Ashdod’s Assuta Hospital to hold Home Front Command drill

The hospital is the first Israeli hospital designed to be able to fully function during chemical and biological weapons events.

Assuta Ashdod University Hospital (photo credit: EYAL TOUEG)
Assuta Ashdod University Hospital
(photo credit: EYAL TOUEG)
A year after opening, Assuta Ashdod Medical Center – the country’s newest public hospital – will hold an intensive drill on October 11 simulating a mass casualty chemical event.
On Sunday, hospital officials met with IDF’s Home Front Command to discuss plans for the simulated chemical event. The drill, involving some 100 patients, will test how the hospital transitions from routine operations into a mass casualty mode, and the effectiveness of its triage and treatment plan.
Hospitals officials explained to the military that patients will be triaged in the short-term parking lot. Chemical attack victims will be washed off in outdoor showers there before being transferred indoors.
“It could be that during the drill we will need to change things but that’s the point of the drill,” said Maj.-Gen. Merav Shavi-Sultan, head of the Hospital Preparations Department in the Home Front Command.
Situated 30 km. north of the Gaza Strip and the first public hospital built in Israel in decades, Assuta Ashdod was built following lessons learned from previous conflicts. More than half of the facility was designed as a bomb shelter to facilitate the hospital functioning during wartime.
During the 2014 Operation Protective Edge, Israel’s fifth largest city was struck by 239 rockets launched from Gaza Strip, including one which hit a gas station setting fire to an oil tank and causing an explosion which seriously wounded one man.
The hospital’s 70,000 sq. m. facility is the first Israeli hospital designed to be able to fully function during chemical and biological weapons events.
While the IDF is not expecting a chemical weapons attack, as a port city Ashdod is at risk of chemical tragedies like the one which occurred in Tianjin, China in 2015 in which 165 people were killed in an explosion at a chemical warehouse at the 10th busiest port in the world.
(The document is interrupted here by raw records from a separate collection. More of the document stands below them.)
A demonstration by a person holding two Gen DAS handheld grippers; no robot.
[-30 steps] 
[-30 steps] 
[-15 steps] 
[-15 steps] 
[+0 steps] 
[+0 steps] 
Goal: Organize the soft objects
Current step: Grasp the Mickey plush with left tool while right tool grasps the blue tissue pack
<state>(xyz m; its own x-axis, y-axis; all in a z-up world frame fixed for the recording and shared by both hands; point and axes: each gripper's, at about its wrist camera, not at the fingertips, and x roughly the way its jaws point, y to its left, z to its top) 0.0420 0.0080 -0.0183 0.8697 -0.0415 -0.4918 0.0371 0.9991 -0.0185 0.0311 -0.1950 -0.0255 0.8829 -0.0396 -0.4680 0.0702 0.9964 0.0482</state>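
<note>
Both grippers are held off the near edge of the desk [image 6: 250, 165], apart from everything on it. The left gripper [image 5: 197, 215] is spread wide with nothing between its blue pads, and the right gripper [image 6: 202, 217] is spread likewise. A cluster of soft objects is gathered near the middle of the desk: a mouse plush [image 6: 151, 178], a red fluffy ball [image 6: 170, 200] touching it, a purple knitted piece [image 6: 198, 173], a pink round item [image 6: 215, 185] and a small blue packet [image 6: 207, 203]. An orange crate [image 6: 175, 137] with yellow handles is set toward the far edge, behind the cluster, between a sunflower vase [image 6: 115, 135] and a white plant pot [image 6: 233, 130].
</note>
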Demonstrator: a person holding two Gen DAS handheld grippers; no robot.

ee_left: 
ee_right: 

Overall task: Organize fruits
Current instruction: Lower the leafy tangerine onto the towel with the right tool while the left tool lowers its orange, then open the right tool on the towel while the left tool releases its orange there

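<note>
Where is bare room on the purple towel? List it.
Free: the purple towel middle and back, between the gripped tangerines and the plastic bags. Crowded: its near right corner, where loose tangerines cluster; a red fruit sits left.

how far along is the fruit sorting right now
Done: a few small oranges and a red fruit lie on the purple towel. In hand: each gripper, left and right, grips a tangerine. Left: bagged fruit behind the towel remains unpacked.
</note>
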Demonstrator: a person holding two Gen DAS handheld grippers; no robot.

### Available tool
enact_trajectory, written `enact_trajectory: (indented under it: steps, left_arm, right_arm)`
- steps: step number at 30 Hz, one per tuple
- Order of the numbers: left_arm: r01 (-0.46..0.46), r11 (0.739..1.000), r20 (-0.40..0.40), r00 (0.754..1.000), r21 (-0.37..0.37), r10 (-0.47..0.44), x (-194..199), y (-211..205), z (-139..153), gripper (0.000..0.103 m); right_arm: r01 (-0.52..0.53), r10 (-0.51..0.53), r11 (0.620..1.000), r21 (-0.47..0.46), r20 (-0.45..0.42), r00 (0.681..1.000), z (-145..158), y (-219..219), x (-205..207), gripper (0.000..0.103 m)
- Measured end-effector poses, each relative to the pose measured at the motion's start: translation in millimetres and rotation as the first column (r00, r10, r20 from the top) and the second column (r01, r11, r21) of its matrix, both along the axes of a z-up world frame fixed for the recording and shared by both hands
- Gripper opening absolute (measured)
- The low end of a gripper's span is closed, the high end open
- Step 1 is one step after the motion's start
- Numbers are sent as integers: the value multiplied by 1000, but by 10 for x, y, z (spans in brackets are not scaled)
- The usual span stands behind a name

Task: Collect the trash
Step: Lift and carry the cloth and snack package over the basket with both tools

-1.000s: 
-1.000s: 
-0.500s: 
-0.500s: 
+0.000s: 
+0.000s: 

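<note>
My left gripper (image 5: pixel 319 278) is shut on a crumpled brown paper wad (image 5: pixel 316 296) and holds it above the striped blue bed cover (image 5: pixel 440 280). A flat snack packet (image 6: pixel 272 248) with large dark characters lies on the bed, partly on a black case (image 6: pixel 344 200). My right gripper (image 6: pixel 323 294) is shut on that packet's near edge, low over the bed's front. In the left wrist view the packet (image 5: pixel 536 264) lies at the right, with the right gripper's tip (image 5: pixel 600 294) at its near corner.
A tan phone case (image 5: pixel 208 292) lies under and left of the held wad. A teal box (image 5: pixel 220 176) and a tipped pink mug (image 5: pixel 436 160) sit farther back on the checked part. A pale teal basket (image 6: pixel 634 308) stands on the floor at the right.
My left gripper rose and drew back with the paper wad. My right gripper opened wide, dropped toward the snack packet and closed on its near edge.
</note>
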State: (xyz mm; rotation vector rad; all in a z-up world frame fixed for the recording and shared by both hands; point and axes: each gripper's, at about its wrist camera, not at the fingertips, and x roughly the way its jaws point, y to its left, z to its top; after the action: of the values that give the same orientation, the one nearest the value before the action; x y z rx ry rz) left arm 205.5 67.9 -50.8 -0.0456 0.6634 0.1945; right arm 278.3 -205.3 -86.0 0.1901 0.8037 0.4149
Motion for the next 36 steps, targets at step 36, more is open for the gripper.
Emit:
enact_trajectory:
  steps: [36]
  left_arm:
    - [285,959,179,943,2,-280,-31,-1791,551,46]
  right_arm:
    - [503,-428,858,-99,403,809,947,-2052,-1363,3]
While the Assuta drill will involve 30 patients in critical condition, the numbers during a real chemical event are expected to be exponentially higher.
“Every five years we have a [military] conflict so we must prepare our hospitals accordingly,” Col. Dr. Olga Polyakov, chief surgeon of the Home Front Command, told The Jerusalem Post. “It’s not that we think there will be another war soon. But we need to be ready and while all are prepared, we understand that some hospitals need more training than others.”
The drill comes shortly after Ziv Medical Center in Safed and Haifa’s Rambam Health Care Campus held drills simulating rocket fire from Hezbollah.
The June drill in Haifa also allowed the hospital to test the functionality of its new underground hospital and command center from which all emergency activities will be managed during wartime.
Rambam, the largest hospital in northern Israel, serves as the regional hospital for all wounded civilians and soldiers in the Galilee during wartime. The 2,000-bed underground center is equipped with its own generators.